• _EXERCISE_: Reproduce exactly the lines from the line containing "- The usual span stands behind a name" through the last line of the listing, and no others.

• _DATA EXTRACT_:
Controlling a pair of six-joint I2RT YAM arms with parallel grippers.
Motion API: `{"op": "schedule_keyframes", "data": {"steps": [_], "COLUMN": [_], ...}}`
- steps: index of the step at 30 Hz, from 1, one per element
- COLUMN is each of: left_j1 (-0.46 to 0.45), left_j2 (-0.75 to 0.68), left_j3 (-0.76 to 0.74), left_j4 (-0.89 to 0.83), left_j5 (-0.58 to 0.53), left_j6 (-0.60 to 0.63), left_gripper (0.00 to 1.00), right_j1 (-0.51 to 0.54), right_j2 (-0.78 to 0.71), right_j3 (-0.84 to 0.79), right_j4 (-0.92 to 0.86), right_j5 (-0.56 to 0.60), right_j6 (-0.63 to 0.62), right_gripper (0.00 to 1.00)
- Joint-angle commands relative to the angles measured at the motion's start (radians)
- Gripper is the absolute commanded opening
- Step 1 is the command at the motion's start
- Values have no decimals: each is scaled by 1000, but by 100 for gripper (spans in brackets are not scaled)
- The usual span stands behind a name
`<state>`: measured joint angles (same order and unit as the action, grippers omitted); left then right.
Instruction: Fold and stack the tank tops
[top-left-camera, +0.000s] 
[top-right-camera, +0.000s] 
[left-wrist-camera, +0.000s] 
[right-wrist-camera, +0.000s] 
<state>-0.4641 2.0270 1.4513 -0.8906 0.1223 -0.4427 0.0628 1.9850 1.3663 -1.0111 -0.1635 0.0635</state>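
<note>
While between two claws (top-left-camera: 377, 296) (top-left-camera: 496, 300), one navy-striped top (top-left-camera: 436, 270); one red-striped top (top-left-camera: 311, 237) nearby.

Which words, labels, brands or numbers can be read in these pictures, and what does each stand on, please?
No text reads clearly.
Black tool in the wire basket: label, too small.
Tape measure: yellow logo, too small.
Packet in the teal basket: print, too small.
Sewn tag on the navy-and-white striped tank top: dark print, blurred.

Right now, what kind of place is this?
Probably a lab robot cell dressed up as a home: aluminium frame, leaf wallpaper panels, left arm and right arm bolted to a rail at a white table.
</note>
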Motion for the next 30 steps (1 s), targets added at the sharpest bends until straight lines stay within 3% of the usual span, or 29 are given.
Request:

• _SOLUTION FOR THIS PROBLEM_:
- The usual span stands behind a name
`<state>`: measured joint angles (same order and unit as the action, grippers omitted); left then right.
Instruction: Fold and stack the tank tops
[top-left-camera, +0.000s] 
[top-right-camera, +0.000s] 
[left-wrist-camera, +0.000s] 
[right-wrist-camera, +0.000s] 
<state>-0.4641 2.0270 1.4513 -0.8906 0.1223 -0.4427 0.0628 1.9850 1.3663 -1.0111 -0.1635 0.0635</state>
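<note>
While between two claws (top-left-camera: 377, 296) (top-left-camera: 496, 300), one navy-striped top (top-left-camera: 436, 270); one red-striped top (top-left-camera: 311, 237) nearby.

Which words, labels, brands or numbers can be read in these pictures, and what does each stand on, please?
No text reads clearly.
Black tool in the wire basket: label, too small.
Tape measure: yellow logo, too small.
Packet in the teal basket: print, too small.
Sewn tag on the navy-and-white striped tank top: dark print, blurred.

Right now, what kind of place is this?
Probably a lab robot cell dressed up as a home: aluminium frame, leaf wallpaper panels, left arm and right arm bolted to a rail at a white table.
</note>
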Motion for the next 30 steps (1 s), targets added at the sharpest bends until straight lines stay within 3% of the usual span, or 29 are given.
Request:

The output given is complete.